*** Opening of Data shown ***

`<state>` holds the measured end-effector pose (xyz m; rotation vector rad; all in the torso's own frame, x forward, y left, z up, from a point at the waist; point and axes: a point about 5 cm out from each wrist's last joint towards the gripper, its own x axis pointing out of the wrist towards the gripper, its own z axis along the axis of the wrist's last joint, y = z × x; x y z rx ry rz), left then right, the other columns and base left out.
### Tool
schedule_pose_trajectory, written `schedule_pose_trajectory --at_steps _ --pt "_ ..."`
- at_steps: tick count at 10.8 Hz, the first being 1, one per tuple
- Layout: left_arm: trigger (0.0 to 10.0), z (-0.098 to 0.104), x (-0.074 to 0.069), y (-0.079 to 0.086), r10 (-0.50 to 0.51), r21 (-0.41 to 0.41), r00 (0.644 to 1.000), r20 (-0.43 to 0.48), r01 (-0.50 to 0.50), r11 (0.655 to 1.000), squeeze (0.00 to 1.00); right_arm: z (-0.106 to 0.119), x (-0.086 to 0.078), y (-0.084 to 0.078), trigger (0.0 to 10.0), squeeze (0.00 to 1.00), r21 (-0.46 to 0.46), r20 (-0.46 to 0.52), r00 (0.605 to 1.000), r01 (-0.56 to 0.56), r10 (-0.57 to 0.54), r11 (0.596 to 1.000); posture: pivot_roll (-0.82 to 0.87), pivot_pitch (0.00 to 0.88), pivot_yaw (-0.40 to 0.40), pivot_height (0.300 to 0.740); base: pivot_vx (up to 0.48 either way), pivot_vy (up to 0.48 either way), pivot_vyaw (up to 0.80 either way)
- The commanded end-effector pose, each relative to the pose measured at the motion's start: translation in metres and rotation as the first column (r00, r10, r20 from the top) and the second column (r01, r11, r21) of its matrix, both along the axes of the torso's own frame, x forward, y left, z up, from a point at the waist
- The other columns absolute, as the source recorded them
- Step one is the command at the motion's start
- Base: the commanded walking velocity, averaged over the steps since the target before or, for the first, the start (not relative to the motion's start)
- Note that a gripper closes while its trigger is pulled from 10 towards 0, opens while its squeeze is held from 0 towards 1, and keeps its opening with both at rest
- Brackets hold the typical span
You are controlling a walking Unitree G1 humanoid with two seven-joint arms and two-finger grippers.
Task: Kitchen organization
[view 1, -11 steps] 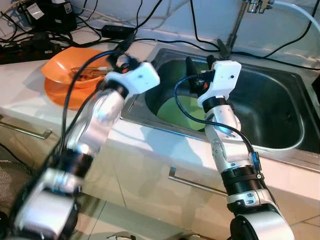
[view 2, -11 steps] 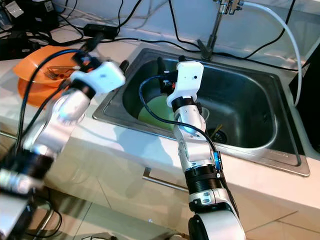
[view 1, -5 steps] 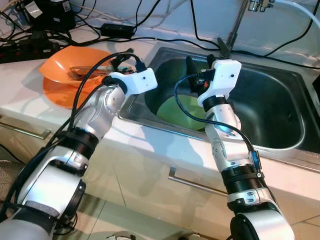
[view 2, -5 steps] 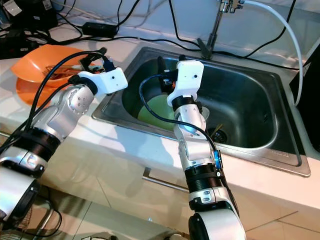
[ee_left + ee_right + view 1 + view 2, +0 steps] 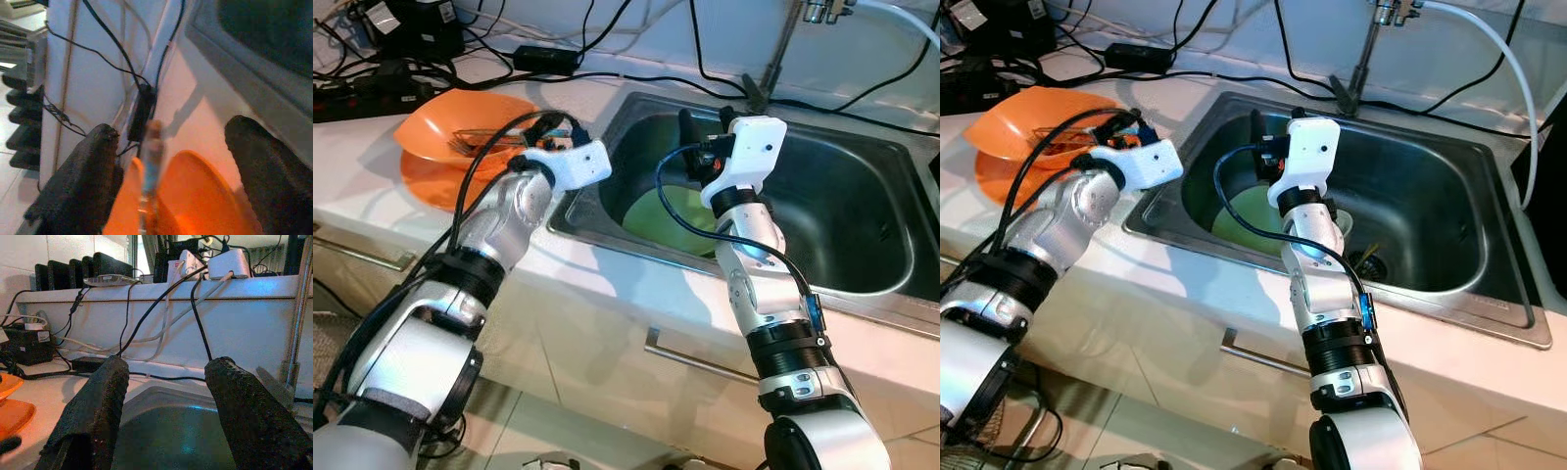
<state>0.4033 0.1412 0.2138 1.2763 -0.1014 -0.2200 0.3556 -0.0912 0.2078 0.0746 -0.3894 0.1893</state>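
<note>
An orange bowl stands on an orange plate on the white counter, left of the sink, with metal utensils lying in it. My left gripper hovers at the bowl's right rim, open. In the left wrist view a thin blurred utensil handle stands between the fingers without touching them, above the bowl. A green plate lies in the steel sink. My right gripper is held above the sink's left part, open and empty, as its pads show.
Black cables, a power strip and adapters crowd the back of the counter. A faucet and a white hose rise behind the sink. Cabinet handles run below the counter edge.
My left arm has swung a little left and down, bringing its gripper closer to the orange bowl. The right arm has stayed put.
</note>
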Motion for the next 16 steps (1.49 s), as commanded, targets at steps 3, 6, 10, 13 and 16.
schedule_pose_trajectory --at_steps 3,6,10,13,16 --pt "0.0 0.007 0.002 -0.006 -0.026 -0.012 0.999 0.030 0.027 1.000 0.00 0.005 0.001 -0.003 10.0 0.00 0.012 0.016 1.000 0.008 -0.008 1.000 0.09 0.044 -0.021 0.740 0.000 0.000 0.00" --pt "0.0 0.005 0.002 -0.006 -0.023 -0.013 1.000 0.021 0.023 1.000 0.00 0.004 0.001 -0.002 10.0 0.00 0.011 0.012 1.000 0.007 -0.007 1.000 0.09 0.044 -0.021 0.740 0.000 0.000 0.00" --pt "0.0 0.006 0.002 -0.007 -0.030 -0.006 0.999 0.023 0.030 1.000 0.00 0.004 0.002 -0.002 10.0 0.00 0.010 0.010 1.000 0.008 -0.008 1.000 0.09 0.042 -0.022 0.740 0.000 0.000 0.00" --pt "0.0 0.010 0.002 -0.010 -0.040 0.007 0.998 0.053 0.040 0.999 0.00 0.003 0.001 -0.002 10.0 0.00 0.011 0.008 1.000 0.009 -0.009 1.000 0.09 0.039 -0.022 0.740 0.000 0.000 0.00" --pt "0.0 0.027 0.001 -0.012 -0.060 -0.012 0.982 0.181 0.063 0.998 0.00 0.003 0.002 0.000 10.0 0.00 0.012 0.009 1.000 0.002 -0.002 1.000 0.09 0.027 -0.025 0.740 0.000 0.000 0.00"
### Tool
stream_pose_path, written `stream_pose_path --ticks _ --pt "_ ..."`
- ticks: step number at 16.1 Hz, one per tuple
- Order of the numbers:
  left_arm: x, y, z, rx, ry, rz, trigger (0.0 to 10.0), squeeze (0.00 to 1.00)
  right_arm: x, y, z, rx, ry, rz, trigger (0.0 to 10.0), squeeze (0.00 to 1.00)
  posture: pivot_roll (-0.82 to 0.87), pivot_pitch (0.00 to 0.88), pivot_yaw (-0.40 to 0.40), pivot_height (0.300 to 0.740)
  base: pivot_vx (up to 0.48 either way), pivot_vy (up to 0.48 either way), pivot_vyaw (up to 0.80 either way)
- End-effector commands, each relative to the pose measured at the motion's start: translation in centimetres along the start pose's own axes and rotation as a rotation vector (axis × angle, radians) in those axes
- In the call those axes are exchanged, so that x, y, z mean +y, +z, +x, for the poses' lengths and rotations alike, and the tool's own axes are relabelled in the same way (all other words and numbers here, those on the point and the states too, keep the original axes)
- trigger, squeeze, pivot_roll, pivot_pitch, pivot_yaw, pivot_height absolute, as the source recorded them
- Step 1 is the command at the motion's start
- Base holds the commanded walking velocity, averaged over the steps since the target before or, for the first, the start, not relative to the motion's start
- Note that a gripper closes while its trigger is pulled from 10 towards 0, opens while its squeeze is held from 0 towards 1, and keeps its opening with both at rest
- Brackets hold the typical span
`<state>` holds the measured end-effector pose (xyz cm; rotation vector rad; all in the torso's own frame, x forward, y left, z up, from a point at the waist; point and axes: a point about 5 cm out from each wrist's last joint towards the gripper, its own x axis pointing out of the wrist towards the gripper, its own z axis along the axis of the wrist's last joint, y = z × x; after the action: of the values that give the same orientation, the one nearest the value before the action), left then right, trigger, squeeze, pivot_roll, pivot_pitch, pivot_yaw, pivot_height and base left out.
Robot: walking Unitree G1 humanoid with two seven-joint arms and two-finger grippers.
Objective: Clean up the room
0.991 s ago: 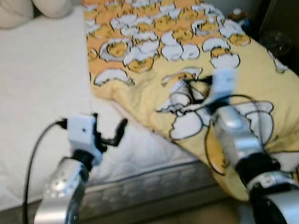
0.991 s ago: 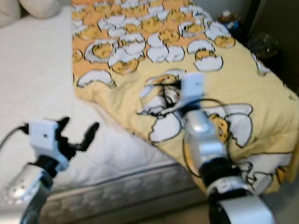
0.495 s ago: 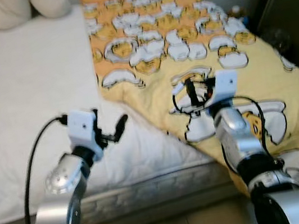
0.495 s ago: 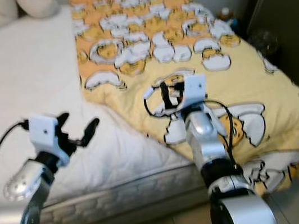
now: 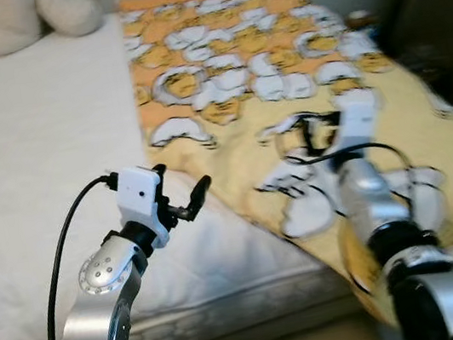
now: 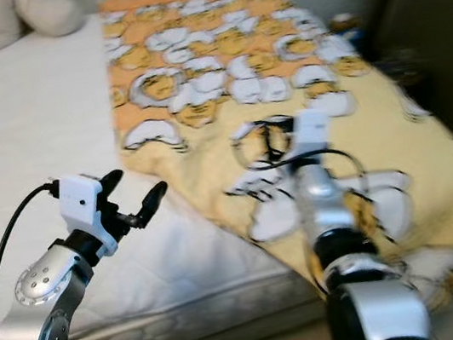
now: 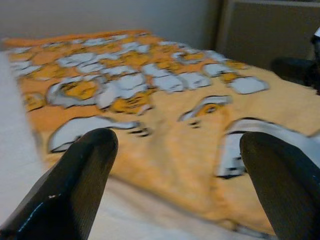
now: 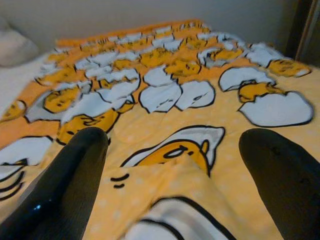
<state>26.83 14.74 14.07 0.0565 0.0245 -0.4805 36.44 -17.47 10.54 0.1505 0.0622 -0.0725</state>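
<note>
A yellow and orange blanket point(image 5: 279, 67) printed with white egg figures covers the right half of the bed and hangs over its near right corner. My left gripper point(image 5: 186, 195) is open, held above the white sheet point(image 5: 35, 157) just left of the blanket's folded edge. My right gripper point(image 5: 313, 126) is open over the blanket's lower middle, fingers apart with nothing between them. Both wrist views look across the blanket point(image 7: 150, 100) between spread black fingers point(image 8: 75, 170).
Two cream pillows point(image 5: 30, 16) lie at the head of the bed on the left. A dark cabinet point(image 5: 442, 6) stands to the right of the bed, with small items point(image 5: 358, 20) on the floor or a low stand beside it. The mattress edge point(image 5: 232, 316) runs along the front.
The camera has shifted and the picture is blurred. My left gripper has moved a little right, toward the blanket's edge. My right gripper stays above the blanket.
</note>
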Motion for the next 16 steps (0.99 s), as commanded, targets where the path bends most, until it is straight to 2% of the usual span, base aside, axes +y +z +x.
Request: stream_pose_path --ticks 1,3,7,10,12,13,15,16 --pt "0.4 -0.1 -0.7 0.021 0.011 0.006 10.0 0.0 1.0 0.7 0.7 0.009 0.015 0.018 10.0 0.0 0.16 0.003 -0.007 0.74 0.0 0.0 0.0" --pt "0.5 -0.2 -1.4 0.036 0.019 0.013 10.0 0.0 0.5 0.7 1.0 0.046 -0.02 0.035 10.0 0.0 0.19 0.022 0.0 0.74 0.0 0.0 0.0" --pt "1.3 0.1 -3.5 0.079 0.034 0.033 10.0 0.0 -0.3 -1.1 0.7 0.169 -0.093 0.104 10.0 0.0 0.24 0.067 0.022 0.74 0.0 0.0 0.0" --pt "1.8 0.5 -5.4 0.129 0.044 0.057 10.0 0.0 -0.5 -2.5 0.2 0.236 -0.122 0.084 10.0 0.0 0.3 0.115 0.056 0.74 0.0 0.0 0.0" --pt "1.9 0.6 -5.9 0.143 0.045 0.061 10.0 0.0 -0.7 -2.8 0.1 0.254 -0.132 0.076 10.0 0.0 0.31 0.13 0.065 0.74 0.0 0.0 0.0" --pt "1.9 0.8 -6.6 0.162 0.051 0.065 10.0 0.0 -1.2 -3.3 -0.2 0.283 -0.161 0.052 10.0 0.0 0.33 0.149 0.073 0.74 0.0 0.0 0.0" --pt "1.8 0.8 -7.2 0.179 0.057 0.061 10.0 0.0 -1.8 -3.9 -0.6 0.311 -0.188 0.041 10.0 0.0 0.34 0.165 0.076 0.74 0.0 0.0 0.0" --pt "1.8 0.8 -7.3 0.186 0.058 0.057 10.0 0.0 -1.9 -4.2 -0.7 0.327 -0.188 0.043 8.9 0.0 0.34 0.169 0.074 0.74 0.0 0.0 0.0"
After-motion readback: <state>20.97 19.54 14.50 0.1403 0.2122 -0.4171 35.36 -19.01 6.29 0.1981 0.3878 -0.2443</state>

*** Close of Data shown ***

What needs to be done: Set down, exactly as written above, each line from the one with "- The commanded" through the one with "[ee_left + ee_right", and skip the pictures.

Response:
- The commanded end-effector pose, each relative to the pose measured at the motion's start: translation in metres and rotation as the first column (r00, r10, r20 from the top) and the second column (r01, r11, r21) of its matrix, both along the axes of the torso's own frame, x forward, y left, z up, from a point at the waist
- The other columns absolute, as the source recorded them
- Step one is the command at the motion's start
- Base: the commanded walking velocity, averaged over the steps since the target before or, for the first, the start (not relative to the motion's start)
- Note that a gripper closes while its trigger is pulled from 10 towards 0, opens while its squeeze is held from 0 towards 1, and keeps its opening with both at rest
- Brackets hold the typical span
You are controlling a walking Unitree G1 humanoid with two seven-joint arms and two-finger grippers.
Task: Kitchen organization
[view 1, -11 steps] 
[view 2, -11 steps] 
[view 1, -5 steps] 
[view 2, -5 steps] 
[ee_left + ee_right + view 1 + view 2, +0 steps] 

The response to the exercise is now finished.